Aliw awardee Banaue Miclat-Janssen will render songs during the event.

Norma’s legacy

“An artistic life, whether among B’laans, Badjaos, T’bolis and Bagobos, or in private studios, is a life joyful, meaningful and worthwhile,” says Endaya on Norma’s legacy.

For this and all her advocacies, Norma was honored at the 8th Natividad Galang Fajardo Lecture/Exhibit, sponsored by the Ateneo Library for Women’s Writings (Aliww) in 2010.

Ana Labrador, assistant director of the National Museum, said it all when she delivered the Aliww keynote address in honor of Norma:

“In the Philippine art world, who does not know Norma Liongoren? Her reputation as nurturer of artists—young and old—is legendary. She is known to have been a discoverer of talents, although she would tell you immediately that those talents discovered her so that she could enable them in the rather bewildering and often fractious Philippine art world.”

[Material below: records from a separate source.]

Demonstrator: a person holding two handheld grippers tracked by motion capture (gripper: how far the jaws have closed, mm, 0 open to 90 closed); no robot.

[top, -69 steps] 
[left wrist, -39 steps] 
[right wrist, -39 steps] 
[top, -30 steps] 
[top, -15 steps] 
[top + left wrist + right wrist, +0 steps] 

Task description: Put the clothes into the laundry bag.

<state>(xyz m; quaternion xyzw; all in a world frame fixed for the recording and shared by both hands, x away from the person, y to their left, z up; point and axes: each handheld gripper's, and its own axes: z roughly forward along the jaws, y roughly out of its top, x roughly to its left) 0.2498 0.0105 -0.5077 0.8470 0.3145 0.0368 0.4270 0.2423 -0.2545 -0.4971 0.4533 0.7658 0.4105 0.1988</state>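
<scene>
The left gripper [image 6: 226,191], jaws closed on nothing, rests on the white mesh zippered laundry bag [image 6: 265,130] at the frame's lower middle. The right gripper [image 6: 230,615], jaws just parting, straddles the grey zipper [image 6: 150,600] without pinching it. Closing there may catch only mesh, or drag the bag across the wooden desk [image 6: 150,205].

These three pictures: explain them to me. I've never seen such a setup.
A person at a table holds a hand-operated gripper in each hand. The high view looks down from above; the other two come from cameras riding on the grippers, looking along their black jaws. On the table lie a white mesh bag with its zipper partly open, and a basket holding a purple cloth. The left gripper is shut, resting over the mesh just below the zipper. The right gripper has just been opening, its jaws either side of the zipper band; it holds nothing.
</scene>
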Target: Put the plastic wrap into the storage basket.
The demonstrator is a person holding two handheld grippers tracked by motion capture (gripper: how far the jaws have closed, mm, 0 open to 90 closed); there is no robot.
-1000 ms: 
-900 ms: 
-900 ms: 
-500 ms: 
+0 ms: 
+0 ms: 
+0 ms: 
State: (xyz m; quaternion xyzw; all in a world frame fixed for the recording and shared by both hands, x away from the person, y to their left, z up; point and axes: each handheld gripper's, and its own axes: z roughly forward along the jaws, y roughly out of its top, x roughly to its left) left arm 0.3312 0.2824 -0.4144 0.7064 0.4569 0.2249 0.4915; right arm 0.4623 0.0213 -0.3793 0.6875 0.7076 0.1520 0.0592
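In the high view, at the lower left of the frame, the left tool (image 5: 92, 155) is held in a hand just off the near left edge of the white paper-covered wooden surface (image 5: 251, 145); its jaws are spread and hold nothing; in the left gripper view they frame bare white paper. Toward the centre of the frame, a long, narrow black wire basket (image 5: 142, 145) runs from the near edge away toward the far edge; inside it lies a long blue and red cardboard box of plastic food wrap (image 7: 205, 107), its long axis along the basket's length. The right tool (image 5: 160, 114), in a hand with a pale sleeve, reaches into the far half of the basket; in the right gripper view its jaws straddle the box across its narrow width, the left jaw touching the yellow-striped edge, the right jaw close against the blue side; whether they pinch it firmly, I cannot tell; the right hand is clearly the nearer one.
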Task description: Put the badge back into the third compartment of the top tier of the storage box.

With her work in the field of art, Norma still has found time for socio-civic work with cultural communities. She firmly believes that the bedrock of her passion comes from her faith as a Christian.

Among the many facets of this woman’s fabled life, her son Avid swears his mother’s legacy is “making salad out of stuff from our home garden.”